This project provides a collection of efficient, generic, and header-only data structure implementations written in C. The goal is to offer reusable, lightweight building blocks that can be easily integrated into any C/C++ project without requiring separate compilation or external dependencies. Although they were mostly written to be used for C projects obviously, they can be also used in C++ projects.

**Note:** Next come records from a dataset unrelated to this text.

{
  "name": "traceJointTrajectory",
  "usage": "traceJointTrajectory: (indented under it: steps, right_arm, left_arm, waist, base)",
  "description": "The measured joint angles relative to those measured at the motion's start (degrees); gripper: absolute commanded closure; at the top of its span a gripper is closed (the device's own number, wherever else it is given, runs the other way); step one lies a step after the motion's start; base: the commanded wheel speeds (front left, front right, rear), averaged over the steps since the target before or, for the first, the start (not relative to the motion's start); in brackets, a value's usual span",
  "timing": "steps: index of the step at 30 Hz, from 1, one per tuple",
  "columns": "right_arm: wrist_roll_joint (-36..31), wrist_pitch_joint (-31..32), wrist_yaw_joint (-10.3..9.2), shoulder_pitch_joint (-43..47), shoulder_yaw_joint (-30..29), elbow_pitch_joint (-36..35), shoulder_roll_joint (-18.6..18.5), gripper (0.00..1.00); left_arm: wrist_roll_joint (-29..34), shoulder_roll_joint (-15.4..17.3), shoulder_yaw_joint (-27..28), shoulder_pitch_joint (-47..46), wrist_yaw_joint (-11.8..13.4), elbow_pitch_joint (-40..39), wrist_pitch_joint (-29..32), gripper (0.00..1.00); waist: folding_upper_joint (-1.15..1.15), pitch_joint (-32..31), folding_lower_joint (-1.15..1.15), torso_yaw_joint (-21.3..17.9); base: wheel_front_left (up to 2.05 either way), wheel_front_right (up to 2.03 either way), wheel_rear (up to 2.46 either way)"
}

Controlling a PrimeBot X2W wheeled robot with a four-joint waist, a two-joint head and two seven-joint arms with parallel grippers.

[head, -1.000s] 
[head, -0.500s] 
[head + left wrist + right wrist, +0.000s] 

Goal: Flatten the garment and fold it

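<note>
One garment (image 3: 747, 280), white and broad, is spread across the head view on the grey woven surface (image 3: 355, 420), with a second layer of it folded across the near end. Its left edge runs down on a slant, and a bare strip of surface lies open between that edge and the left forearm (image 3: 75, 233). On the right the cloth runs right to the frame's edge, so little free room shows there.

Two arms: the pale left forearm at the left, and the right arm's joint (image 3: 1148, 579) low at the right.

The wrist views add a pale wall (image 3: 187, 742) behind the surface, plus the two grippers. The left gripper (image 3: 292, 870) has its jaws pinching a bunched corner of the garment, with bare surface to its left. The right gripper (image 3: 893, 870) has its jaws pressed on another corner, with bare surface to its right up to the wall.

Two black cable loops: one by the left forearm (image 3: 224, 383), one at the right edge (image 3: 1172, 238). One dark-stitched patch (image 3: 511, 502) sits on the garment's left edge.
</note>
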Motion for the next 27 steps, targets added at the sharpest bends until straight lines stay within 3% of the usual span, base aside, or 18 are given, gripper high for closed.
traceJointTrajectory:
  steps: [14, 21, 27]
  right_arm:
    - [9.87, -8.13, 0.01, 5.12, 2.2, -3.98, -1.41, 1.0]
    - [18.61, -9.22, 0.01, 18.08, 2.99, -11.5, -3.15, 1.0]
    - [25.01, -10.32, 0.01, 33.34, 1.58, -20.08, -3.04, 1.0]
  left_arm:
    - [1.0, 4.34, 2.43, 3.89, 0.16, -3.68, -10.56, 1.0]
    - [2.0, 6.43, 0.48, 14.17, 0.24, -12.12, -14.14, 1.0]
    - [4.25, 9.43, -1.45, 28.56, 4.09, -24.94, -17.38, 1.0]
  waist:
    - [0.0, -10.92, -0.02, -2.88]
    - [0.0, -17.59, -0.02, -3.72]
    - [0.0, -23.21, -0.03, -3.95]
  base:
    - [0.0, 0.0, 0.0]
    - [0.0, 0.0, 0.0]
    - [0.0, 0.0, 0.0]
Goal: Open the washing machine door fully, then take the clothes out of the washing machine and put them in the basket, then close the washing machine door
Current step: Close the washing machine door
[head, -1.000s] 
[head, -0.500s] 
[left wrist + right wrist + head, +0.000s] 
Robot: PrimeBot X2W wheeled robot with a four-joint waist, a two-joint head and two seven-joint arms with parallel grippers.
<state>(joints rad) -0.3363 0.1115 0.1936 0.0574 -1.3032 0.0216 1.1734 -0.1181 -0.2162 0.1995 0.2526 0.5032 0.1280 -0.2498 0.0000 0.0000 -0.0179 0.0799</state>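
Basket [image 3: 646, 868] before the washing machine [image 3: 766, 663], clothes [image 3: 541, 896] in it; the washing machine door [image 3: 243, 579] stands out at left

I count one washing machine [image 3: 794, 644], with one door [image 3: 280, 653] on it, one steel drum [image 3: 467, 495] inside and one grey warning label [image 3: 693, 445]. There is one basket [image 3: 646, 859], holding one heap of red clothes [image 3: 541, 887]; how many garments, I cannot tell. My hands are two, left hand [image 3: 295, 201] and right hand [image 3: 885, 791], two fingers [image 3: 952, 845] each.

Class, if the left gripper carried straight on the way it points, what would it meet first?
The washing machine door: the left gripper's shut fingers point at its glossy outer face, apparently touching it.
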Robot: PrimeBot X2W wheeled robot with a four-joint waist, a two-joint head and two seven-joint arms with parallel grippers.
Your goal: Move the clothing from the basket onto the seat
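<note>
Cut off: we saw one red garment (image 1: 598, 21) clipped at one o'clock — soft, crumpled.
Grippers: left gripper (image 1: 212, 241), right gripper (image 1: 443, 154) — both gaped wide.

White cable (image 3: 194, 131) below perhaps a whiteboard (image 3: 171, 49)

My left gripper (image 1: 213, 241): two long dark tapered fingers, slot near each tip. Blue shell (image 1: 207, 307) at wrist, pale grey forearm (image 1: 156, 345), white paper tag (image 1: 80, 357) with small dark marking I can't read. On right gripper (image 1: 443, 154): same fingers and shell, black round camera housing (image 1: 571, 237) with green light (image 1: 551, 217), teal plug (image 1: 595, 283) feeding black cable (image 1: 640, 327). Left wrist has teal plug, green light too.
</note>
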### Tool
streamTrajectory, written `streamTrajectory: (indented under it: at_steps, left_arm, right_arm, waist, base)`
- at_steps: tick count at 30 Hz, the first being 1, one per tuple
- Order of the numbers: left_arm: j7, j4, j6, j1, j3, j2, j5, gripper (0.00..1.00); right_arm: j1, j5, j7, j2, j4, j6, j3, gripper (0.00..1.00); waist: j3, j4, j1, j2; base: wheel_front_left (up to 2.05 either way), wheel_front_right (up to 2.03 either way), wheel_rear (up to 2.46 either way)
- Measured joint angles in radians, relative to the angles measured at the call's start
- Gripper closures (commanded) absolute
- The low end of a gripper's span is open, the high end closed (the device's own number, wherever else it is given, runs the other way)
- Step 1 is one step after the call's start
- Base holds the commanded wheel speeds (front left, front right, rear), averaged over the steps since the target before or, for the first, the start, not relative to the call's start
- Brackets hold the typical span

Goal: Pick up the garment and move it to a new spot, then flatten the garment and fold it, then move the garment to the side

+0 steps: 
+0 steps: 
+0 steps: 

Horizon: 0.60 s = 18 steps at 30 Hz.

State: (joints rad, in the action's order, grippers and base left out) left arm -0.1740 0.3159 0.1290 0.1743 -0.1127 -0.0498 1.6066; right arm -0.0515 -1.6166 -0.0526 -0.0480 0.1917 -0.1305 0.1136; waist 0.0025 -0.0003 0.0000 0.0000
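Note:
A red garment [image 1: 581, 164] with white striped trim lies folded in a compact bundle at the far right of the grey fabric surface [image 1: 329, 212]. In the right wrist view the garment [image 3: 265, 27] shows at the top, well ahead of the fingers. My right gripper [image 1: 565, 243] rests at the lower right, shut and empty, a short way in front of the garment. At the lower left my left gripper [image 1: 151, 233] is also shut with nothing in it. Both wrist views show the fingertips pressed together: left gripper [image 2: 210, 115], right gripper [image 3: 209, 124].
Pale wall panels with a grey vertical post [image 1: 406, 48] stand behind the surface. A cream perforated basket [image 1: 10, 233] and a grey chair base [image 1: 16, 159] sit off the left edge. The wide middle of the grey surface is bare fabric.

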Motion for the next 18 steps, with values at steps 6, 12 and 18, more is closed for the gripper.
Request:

This repository includes the following generic, header-only data structures:
Data Structure | Description | Header File |
---|---|---|
Vector | Dynamic array | vector.h |
Hash Map | Unordered map (open addressing) | map.h |
Queue | FIFO (First-In First-Out) | queue.h |
Stack | LIFO (Last-In First-Out) | stack.h |
Heap | Binary heap (array-based) | heap.h |
Bitset | Fixed-size bit array | bitset.h |
List | Doubly linked list | list.h |
We have implemented unit tests for each and every data structure. All test files are located in the tests/
directory.
A run.sh
script is provided to build and run tests easily.
./run.sh build all
./run.sh build {map|heap|queue|stack|list|bitset|vector}
./run.sh run all
./run.sh {map|heap|queue|stack|list|bitset|vector}
./run.sh clean
At this moment, there is no clean documentation for each data structure or function, and there are no dedicated usage examples. However, you can refer to the test files in the tests/
directory for a brief and practical overview of usage.
- Write structured documentation for each data structure.
- Document all public "functions".
- Add clear and concise usage examples.
- Implement a Map based Graph data structure.
- Implement a balanced tree (AVL or Red-Black or BTree).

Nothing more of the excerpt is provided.